Required work. The lines needed are those below that contain the word "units"; copy each one.

Dataset content.
:::

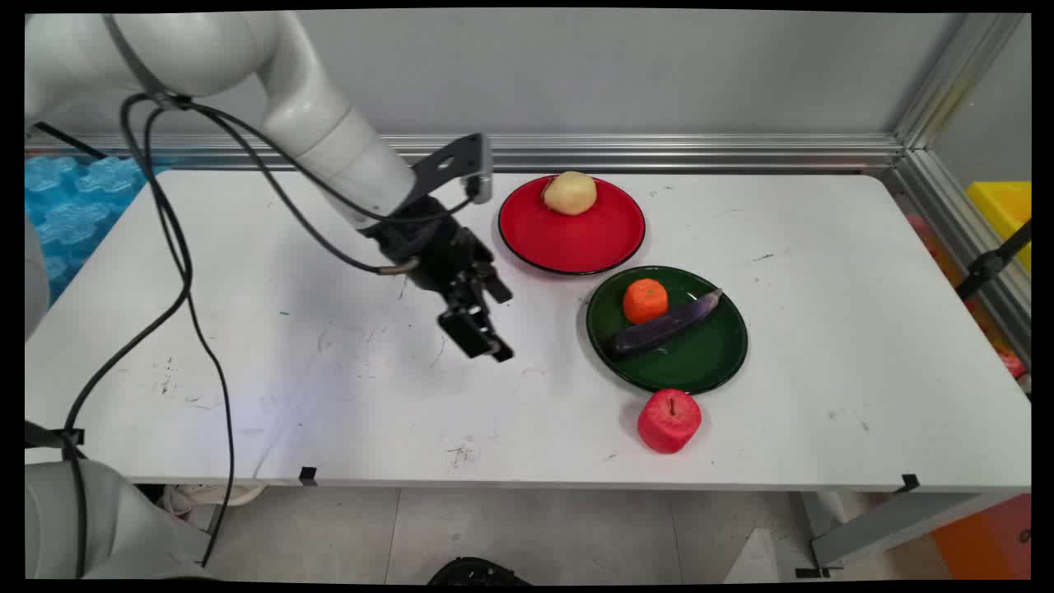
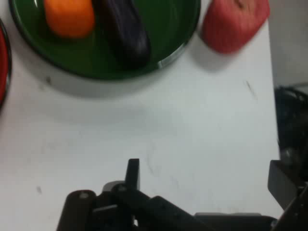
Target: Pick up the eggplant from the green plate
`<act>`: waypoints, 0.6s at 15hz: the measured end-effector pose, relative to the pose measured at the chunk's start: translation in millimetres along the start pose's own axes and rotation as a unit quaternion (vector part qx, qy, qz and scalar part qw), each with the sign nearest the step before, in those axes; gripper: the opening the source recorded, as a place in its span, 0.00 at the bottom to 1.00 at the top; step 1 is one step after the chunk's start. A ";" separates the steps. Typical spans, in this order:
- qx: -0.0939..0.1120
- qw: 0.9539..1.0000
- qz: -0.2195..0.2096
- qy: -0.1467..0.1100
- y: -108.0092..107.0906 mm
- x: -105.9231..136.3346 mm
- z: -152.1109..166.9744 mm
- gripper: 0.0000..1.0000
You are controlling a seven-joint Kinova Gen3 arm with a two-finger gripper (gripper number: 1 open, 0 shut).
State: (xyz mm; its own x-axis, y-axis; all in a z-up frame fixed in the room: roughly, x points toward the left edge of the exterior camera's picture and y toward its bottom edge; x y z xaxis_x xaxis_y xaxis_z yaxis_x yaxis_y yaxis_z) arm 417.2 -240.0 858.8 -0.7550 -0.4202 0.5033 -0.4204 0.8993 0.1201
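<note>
Gripper [image 1: 486, 325] released, empty, over bare desk [image 1: 329, 362] | nearest: green plate [image 1: 725, 362] w/ eggplant [image 1: 663, 327], orange [image 1: 645, 300]

Flat white table [image 1: 247, 329] — scuffed surface, carrying all items. Round red plate [image 1: 576, 243] holds a pale yellow potato [image 1: 570, 193] at its far rim. Round dark green plate [image 1: 700, 362] just beside it holds an orange fruit [image 1: 645, 300] touching a purple eggplant [image 1: 663, 325]. A red apple [image 1: 669, 421] stands just beside the green plate's near rim — on the table.

Green plate [image 2: 183, 38] and apple [image 2: 233, 24] cut off above.
</note>
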 end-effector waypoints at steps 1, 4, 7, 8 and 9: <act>0.006 1.000 0.000 0.007 0.7 7.5 5.3 1.00; 0.026 0.999 -0.001 0.024 3.1 26.7 21.9 1.00; 0.046 0.998 -0.004 0.033 4.5 39.2 38.6 1.00; 0.052 0.998 -0.005 0.035 4.9 43.2 45.9 1.00; 0.058 0.998 -0.007 0.037 5.6 46.3 53.4 1.00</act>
State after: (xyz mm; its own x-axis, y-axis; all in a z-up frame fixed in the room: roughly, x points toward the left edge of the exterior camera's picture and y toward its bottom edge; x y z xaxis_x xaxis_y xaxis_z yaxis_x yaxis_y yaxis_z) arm 353.1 -260.9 837.0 -0.7112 -0.4177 0.5655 -0.4887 0.8720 0.0295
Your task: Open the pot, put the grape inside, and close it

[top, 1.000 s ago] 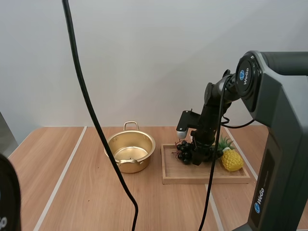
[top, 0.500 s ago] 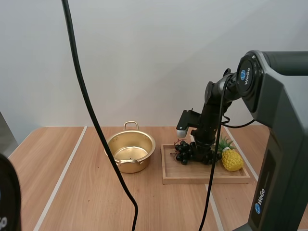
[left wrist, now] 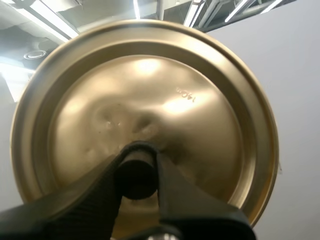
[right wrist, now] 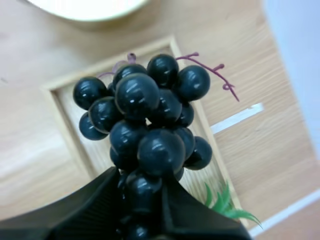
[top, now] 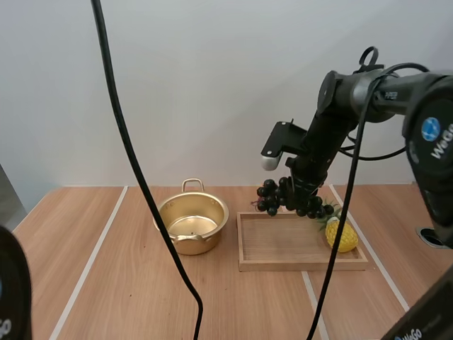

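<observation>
Fingers, high view: the right gripper (top: pixel 303 187) is clamped on the grapes (top: pixel 273 199), right of frame centre. The bunch hangs in the air, clear above the back edge of the tray (top: pixel 283 246). The pot (top: pixel 192 221) sits open on the bench (top: pixel 106 283), left of the tray and close beside it, nothing inside. A pineapple (top: pixel 341 234) lies at the tray's right end.

Left wrist view: the left gripper (left wrist: pixel 136 176) is closed on the black knob (left wrist: pixel 135 167) of the lid (left wrist: pixel 150 95). One finger is pressed to each side of the knob. The lid is held up off the pot, its gold face turned to the camera.

Right wrist view: the two fingers (right wrist: pixel 90 207) pinch the bunch near its lower berries. The rest of the bunch stands out beyond the tips, its stem pointing away. The tray lies below it, with the pineapple's green leaves just beyond the fingers.

Progress, my reading: opening is done, since the lid is off and held. The grapes are grasped and off the tray, so the pick is done too. Left to do: carry the bunch leftward over the pot, lower and release it, then set the lid back on. Roughly half along.
</observation>
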### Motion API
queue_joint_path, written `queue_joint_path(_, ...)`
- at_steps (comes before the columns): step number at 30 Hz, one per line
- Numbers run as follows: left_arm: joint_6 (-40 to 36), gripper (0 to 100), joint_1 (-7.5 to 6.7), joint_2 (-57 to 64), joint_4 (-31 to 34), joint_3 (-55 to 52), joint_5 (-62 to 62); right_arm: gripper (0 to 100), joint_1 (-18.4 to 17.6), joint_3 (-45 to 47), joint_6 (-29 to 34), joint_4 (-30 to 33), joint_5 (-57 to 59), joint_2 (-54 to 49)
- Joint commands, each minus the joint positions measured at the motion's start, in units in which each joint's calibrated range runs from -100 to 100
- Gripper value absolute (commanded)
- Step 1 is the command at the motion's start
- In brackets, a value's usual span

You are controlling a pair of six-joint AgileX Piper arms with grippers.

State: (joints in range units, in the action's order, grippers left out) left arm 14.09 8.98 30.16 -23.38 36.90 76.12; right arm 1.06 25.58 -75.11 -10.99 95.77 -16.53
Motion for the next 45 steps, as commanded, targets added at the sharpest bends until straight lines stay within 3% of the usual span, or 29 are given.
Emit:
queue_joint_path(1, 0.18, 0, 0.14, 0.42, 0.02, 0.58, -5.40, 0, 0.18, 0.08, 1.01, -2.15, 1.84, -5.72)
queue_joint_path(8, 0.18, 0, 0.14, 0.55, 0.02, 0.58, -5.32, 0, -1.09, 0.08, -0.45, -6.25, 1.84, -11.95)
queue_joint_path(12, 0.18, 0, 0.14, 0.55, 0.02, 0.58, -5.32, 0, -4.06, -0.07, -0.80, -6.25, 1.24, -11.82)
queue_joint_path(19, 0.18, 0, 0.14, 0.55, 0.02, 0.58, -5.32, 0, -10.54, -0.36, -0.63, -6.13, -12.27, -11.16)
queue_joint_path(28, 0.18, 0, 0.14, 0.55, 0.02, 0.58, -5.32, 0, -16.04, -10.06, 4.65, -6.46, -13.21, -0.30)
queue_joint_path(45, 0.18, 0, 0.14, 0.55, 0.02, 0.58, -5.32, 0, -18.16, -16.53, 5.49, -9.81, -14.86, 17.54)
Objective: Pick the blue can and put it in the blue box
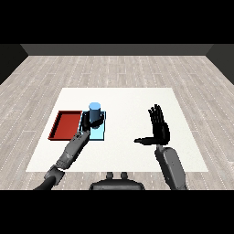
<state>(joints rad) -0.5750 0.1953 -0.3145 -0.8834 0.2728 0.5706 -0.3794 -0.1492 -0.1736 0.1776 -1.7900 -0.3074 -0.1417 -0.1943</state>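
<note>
The white bench point(137, 151) fills the middle of the view, and the two trays lie side by side toward its left part: the red tray point(64, 124) on the far left, the blue tray point(99, 132) just to its right, their long edges touching or nearly so. The left robot hand point(90, 123) reaches in from the near left corner and sits over the blue tray, its fingers curled round the lower part of the blue can point(94, 110), which stands upright over the far end of that tray. Whether the can's base already rests on the tray floor or hangs just above it cannot be told from this angle. The right robot hand point(158, 125) stands well apart on the right of the bench, released, fingers straight and pointing up, thumb stretched out to the left, holding nothing. By my reading the picking is done and the placing step is in hand, close to its end. The next move calls for settling the can down inside the tray's rim if it is not yet seated, then uncurling the fingers and drawing the hand back toward the near left without tipping the can.
</note>
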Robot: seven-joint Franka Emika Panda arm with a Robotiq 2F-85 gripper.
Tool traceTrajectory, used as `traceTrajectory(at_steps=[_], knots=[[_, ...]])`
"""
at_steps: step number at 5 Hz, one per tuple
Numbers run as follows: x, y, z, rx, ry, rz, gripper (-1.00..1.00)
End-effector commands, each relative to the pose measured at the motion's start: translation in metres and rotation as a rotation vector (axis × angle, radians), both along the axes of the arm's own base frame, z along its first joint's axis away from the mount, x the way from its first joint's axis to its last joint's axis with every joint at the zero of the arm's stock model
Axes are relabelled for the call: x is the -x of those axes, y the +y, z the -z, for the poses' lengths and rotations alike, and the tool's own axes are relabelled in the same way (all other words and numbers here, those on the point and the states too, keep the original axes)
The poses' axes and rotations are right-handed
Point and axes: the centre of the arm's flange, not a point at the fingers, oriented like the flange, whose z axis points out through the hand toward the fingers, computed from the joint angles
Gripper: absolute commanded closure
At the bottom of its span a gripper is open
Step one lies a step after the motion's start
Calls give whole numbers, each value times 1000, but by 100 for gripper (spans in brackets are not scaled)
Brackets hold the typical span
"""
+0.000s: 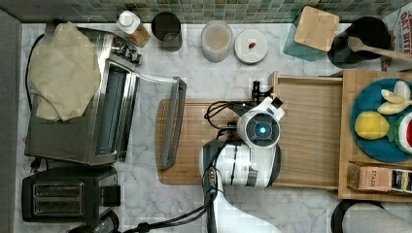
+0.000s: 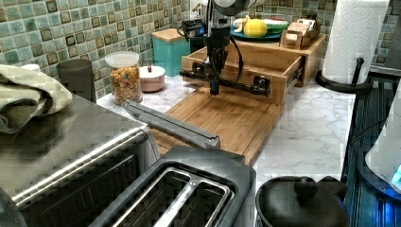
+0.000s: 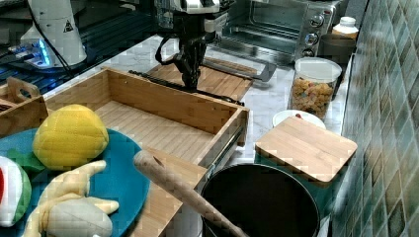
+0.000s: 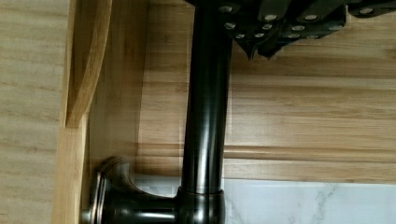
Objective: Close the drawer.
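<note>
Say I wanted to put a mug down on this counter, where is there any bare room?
Bare marble lies between the toaster oven and the jars along the tiled wall, and along the front edge beside the cutting board, near the paper towel roll. The open drawer is empty, but the gripper is at its handle.

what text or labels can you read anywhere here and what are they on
"STASH": on the side of the small tea box at the stand's corner in the top view.
"OAT BITE", cut off at the frame edge: on the package in the top view's upper right corner.
A triangular warning sign, no words legible: on the white robot base in the right view.
The toaster oven's knob markings are too small to read.
</note>
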Motion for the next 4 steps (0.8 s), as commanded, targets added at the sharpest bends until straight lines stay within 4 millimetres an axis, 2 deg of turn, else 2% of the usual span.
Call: traceTrajectory(at_steps=[1, 2, 3, 4], knots=[[24, -202, -52, 59, -12, 67, 100], [28, -255, -58, 45, -23, 62, 100], [36, -309, -79, 25, 0, 103, 100], [46, -341, -97, 62, 4, 156, 100]])
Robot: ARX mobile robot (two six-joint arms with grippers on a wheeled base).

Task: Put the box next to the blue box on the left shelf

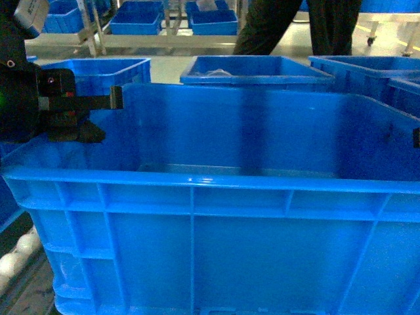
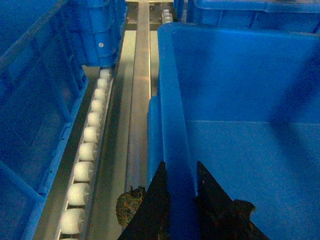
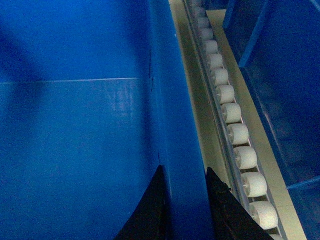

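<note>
The box (image 1: 216, 243), a large bright-blue ribbed crate, fills the head view with its smooth inside (image 2: 250, 150) empty. My left gripper (image 2: 180, 186) is shut over the rim of its left wall, one dark finger on each side; the head view shows this gripper (image 1: 117, 98) at the box's far-left rim. My right gripper (image 3: 184, 186) is shut the same way over the right wall (image 3: 175, 125). Under the box runs the left shelf (image 2: 137, 100), with rows of white rollers (image 2: 84, 152) (image 3: 235, 125). Another blue box (image 2: 30, 115) stands close on the left.
A further blue crate (image 3: 285, 90) stands just beyond the right roller row. More blue crates (image 1: 256, 69) (image 1: 98, 69) sit behind the held box. A person in dark clothes (image 1: 295, 26) stands at the back, by racks with more crates (image 1: 138, 20).
</note>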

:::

Your response.
- Joint commands, each minus the joint positions measured at the motion's start, in units in which each joint's calibrated range runs from -100 to 100
State: (joints in range units, in the action's order, grippers left out) left arm 14.09 8.98 30.16 -23.38 36.90 76.12; right arm 1.06 25.58 -75.11 -10.99 95.77 -16.53

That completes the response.